Another reason I value learning more about my Enneagram Type is to become more self aware. Self awareness can go a long way- especially when you are trying to relate to those close to you. For example, I practice empathy, not because it doesn’t come naturally but I am just so used to dismissing my own pain that I struggle to acknowledge other people’s pain. I have worked hard to empathize and not try to make the other person see the “bright side” of the situation, like I would do to myself. I’ve learned how to sit with my friends and family in their pain and their grief and I am still learning how to do that for myself. Check out my post on unconventional grief.
I encourage you to start there (take the free test if you’d like) and if you want to know more, I suggest the Sleeping At Last Podcast that discusses each Enneagram Type. Sleeping At Last is an artist that wrote a song for each Type and the way the artist approached each Enneagram Type with such specific sounds, detailed lyrics, and genuine care is amazing. Here is the song for the Type 7, simply named Seven:
There are two parts in this song that related to me in a very personal way…
“I will find the silver lining no matter what the price”
This line made me realize that at the expense of myself, I aim to see the positive even when I really need to allow myself the pain of the situation in order to process and move forward stronger, healthier, and more self aware.
The other part of the song that I related deeply to was the part about travel…
“Let me tell you another secret of the trade
It feels like sinking when I’m standing in one place
So I look to the future and I book another flight
It is known that Type 7’s get bored easily and like to look ahead to the future and worthwhile experiences.
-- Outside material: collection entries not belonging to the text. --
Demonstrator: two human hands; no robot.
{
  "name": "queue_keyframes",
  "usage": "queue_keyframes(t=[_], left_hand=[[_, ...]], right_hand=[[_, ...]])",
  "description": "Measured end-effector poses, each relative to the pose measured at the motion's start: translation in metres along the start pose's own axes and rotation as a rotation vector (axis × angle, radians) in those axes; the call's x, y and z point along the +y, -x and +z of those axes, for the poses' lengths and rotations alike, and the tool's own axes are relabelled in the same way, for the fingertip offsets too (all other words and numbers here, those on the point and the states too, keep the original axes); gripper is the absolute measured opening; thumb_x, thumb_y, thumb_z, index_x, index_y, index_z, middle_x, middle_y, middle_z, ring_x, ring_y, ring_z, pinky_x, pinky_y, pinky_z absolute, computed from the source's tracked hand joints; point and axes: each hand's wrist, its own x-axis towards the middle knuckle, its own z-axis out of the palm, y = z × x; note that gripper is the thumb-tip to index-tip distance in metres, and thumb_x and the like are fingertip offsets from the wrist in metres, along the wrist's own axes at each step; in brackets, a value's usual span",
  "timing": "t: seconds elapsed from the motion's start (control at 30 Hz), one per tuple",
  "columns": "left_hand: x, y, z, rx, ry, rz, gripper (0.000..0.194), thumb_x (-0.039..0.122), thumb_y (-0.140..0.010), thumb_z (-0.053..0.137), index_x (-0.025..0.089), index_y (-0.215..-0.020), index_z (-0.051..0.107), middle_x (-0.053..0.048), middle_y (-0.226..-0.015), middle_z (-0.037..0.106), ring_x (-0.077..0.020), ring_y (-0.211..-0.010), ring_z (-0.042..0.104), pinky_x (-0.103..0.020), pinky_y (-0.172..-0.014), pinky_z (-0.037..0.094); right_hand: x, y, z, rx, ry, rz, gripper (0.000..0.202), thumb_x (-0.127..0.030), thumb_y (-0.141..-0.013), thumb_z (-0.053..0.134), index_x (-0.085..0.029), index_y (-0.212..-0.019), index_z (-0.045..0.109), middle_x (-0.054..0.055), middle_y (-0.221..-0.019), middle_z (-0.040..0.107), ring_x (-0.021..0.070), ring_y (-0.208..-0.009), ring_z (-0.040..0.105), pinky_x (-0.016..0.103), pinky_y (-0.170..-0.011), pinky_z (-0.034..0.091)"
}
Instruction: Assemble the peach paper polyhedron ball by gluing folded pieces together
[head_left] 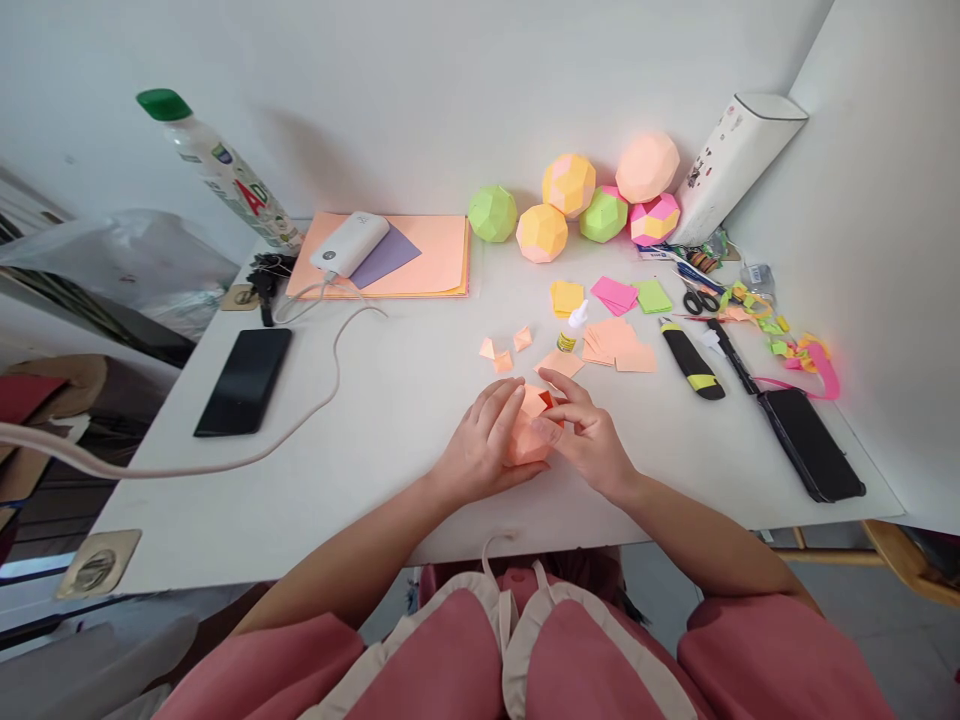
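A partly open ball of folded peach paper (527,440) sits between my two hands near the front of the table. My left hand (484,440) is wrapped round its left side, thumb underneath. On the right side, the fingers and thumb of my right hand (592,435) pinch its edge beside a darker orange opening. Just beyond lie a few small folded peach pieces (503,361) and a single peach sheet (561,363). A small glue bottle (573,327) with a white tip stands behind that sheet, beside a spread stack of peach paper (619,345).
Finished paper balls (568,186) rest against the back wall. Pink slips (614,295), a cutter (691,360), scissors (701,300) and a black case (811,443) lie to the right. Leftward are a phone (244,382), a power bank (350,244) with its cable, and a spray bottle (225,175).
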Motion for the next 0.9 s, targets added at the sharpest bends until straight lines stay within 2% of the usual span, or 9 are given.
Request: queue_keyframes(t=[0.17, 0.4, 0.63, 0.77, 0.9], left_hand=[[0.0019, 0.0009, 0.0, 0.013, 0.027, -0.014, 0.103, 0.055, -0.082, 0.066, 0.017, -0.155, 0.003, -0.026, -0.141, 0.043, -0.0381, -0.131, 0.044, -0.057, -0.1, 0.047], [0.0016, 0.0005, -0.0006, 0.019, 0.084, -0.02, 0.104, 0.053, -0.08, 0.07, 0.015, -0.154, 0.006, -0.028, -0.141, 0.04, -0.0383, -0.132, 0.043, -0.057, -0.1, 0.048], [0.0017, 0.0005, -0.0027, -0.002, 0.067, -0.036, 0.097, 0.054, -0.084, 0.064, 0.019, -0.153, 0.006, -0.026, -0.138, 0.042, -0.0374, -0.129, 0.046, -0.058, -0.098, 0.049], [0.0019, 0.0, -0.0029, 0.006, 0.075, -0.035, 0.096, 0.053, -0.084, 0.065, 0.015, -0.153, 0.01, -0.026, -0.136, 0.044, -0.0366, -0.129, 0.046, -0.056, -0.1, 0.049], [0.0021, 0.0004, -0.0032, 0.0, 0.094, -0.059, 0.095, 0.053, -0.084, 0.066, 0.015, -0.153, 0.012, -0.026, -0.137, 0.044, -0.0365, -0.129, 0.046, -0.055, -0.1, 0.049]], right_hand=[[0.0001, 0.0007, 0.0007, 0.004, -0.079, 0.089, 0.023, -0.049, -0.076, 0.074, -0.027, -0.07, 0.075, 0.0, -0.147, 0.047, 0.0282, -0.137, 0.043, 0.047, -0.114, 0.037], [0.0048, -0.001, 0.0008, 0.027, -0.17, 0.111, 0.016, -0.042, -0.076, 0.074, -0.026, -0.07, 0.075, 0.001, -0.142, 0.05, 0.0255, -0.134, 0.045, 0.041, -0.107, 0.045], [0.004, -0.0026, 0.0012, 0.033, -0.203, 0.164, 0.026, -0.051, -0.074, 0.074, -0.025, -0.068, 0.073, 0.003, -0.138, 0.054, 0.0266, -0.129, 0.05, 0.041, -0.103, 0.048], [0.004, -0.0029, 0.0015, 0.023, -0.173, 0.16, 0.035, -0.055, -0.078, 0.069, -0.023, -0.065, 0.071, 0.004, -0.137, 0.055, 0.0269, -0.131, 0.048, 0.041, -0.106, 0.045], [0.0034, -0.0032, 0.0013, 0.0, -0.142, 0.151, 0.04, -0.06, -0.083, 0.06, -0.023, -0.071, 0.071, 0.004, -0.139, 0.054, 0.0257, -0.134, 0.045, 0.042, -0.109, 0.041]])
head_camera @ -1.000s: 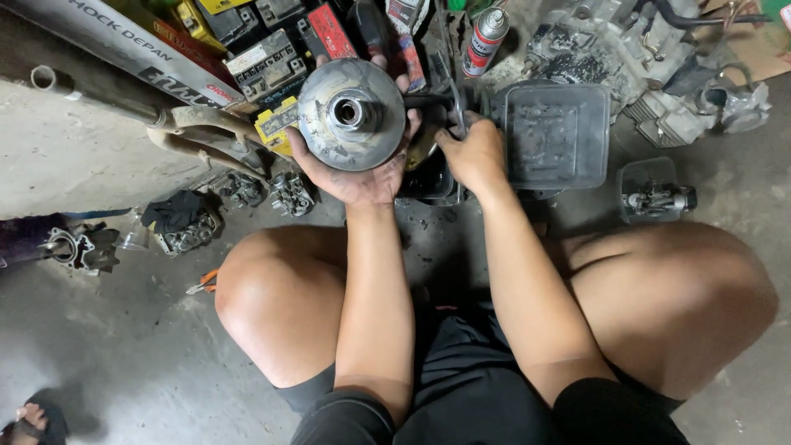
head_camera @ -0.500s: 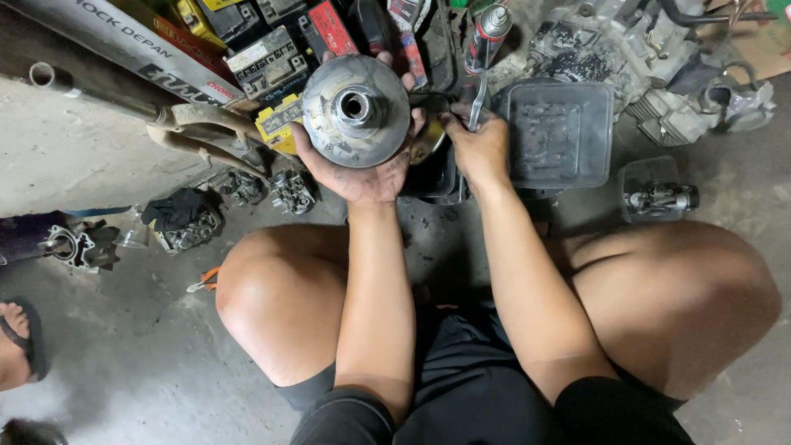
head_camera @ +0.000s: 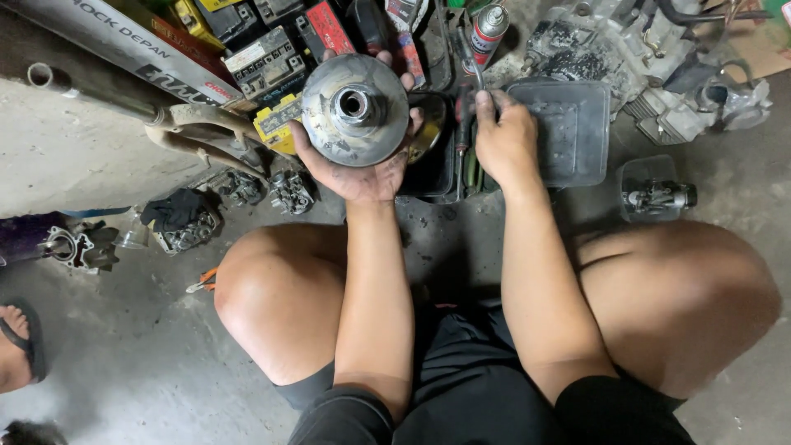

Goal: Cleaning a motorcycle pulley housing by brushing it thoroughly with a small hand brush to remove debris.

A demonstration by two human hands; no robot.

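Note:
My left hand [head_camera: 362,169] cups a round grey metal pulley disc [head_camera: 354,110] with a hollow hub at its centre, holding it up face-on above the floor. My right hand [head_camera: 504,140] rests to its right, fingers closed around a thin dark tool [head_camera: 464,124] that points down into a black tray of tools [head_camera: 445,169]. Both hands are smeared with grease. I am squatting, knees at either side.
A greasy clear plastic tub [head_camera: 568,132] lies right of my right hand, a spray can [head_camera: 488,29] behind it, an engine block [head_camera: 626,58] at the back right. Old batteries [head_camera: 264,62] and carburettor parts [head_camera: 284,189] sit on the left. Another person's sandalled foot [head_camera: 16,346] shows at far left.
My left hand has shifted the disc slightly left and up. My right hand has left the disc's edge and moved right to grip the thin tool over the tray.

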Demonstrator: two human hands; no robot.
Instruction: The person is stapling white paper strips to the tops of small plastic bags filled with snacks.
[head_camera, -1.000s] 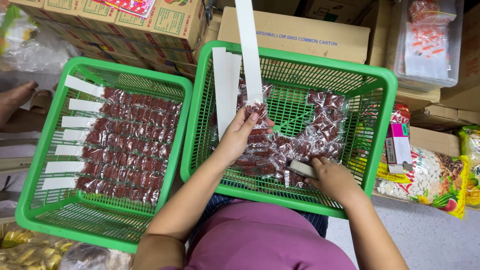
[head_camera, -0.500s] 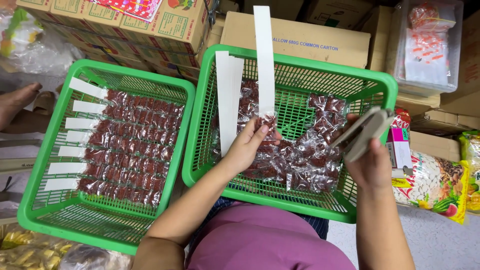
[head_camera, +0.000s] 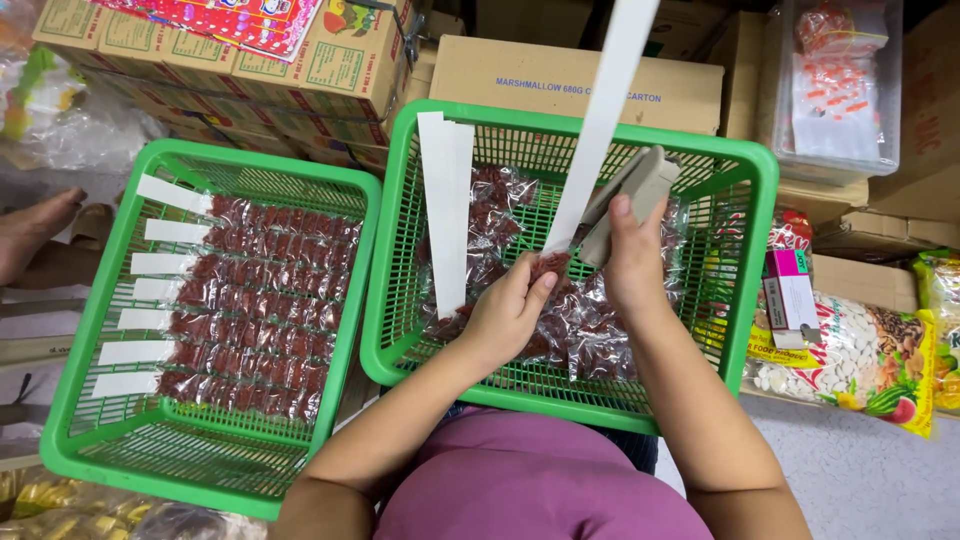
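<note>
Stapler (head_camera: 630, 200), grey, matte, wedge-shaped, one item: clenched in the grip of the right hand (head_camera: 632, 262), thumb laid along its top, nose aimed at the foot of a white paper strip (head_camera: 603, 120). Strip long, flat, stiff, rising past the top edge of view; its lower end pinched together with a small clear packet of dark red sweets (head_camera: 548, 265) in the grip of the left hand (head_camera: 505, 315), fingers curled, thumb uppermost. Both forearms reach forward from the purple-clad lap, hands meeting over the right basket (head_camera: 745, 300).

Baskets: two, green plastic, rectangular, open lattice walls and floor. Right basket holds a loose heap of crinkled, glossy cellophane packets (head_camera: 600, 330) with red contents, plus two spare white strips (head_camera: 445, 210) leaning against its far rim, overlapping. Left basket (head_camera: 75, 330) holds finished rows: seven white strip ends (head_camera: 150, 290) visible at its left side, each carrying a line of red packets, laid parallel and close.

Surroundings: cardboard cartons (head_camera: 570, 80) stacked beyond the baskets; a clear plastic box (head_camera: 835, 90) to the right; printed bag of seeds (head_camera: 860, 355) and a small pink and white box (head_camera: 790, 295) beside the right basket.
</note>
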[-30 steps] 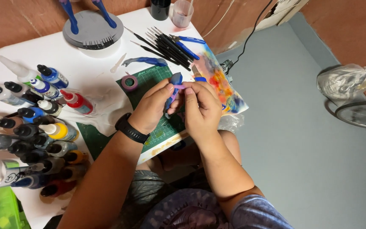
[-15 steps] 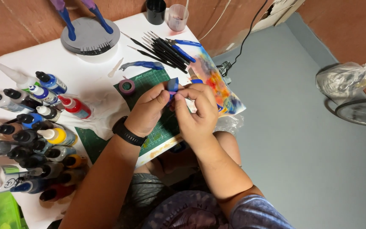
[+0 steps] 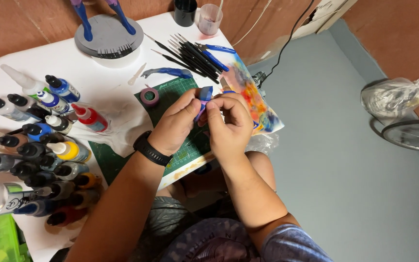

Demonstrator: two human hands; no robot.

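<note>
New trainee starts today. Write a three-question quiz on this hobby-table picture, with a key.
1. True or false: both hands pinch the small blue part above the green cutting mat.
2. Which wrist carries the black watch? A) left B) right C) neither
3. Fill in: the roll of tape lies on the ____ corner of the mat, seen in the picture.

Key
1. True: the left hand and right hand meet on it.
2. A
3. Upper left, near the loose blue part; the brushes lie further back on the white table.
</note>
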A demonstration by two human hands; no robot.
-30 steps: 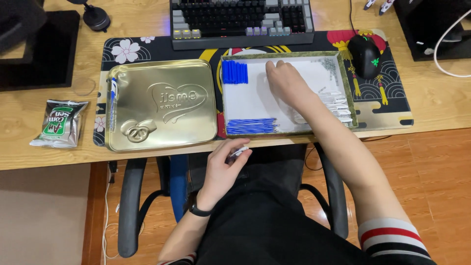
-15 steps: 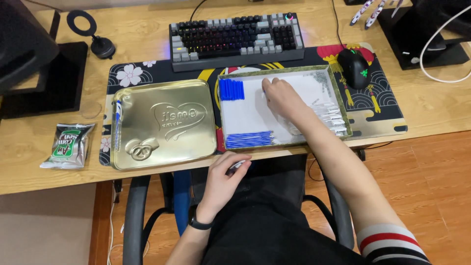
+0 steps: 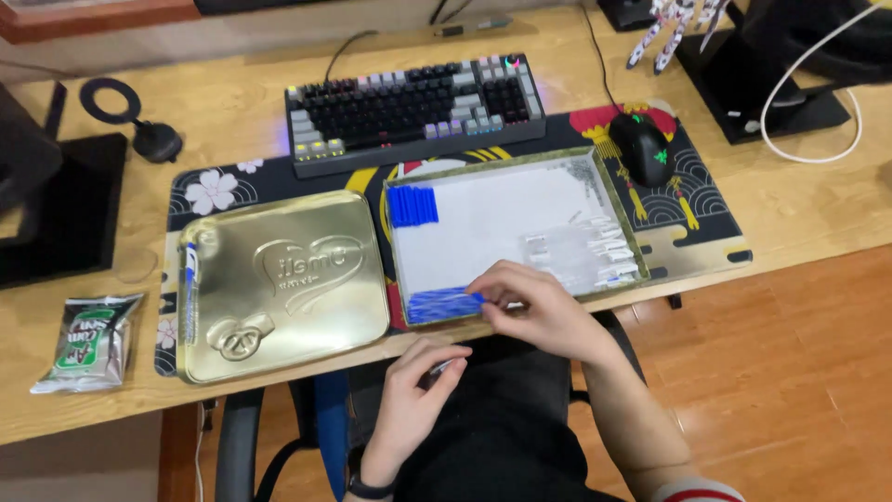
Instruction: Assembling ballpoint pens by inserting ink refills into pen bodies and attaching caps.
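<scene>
The right hand (image 3: pixel 534 311) pinches a small blue plastic piece (image 3: pixel 474 297) at the front edge of the shallow rectangular metal tin tray (image 3: pixel 609 200), beside a blue pile (image 3: pixel 441 305). Below the tray, off the wooden tabletop (image 3: pixel 242 112), the left hand (image 3: pixel 418 390) is closed around a small silvery pen-like part (image 3: pixel 443 365).

The right hand (image 3: pixel 539 311) hides part of the blue pieces (image 3: pixel 444 304); the left hand (image 3: pixel 415 390) mostly conceals a small silvery object (image 3: pixel 442 367).
</scene>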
That is VERY me, that was my 2020 plan… so many trips to look forward to… Interesting to use a concept of travel to expose the 7’s inability to feel satisfied and thus always want to seek something new and exciting. Also showcasing my point earlier about pain and being able to suppress it and move forward in the lyrics “when everything feels heavy I have learned to travel light”.
To wrap up this long post about Enneagram Type 7’s, I just have to say to my fellow 7’s… stay curious. Don’t let others diminish your sense of childlike wonder and happiness just because they don’t understand it. I tell myself this a lot lately. And to anyone who knows their Enneagram Type but doesn’t think it accurately describes you… it probably doesn’t. The Enneagram is a guideline, not a perfect representation. The beauty of being alive is to be unique and ever evolving.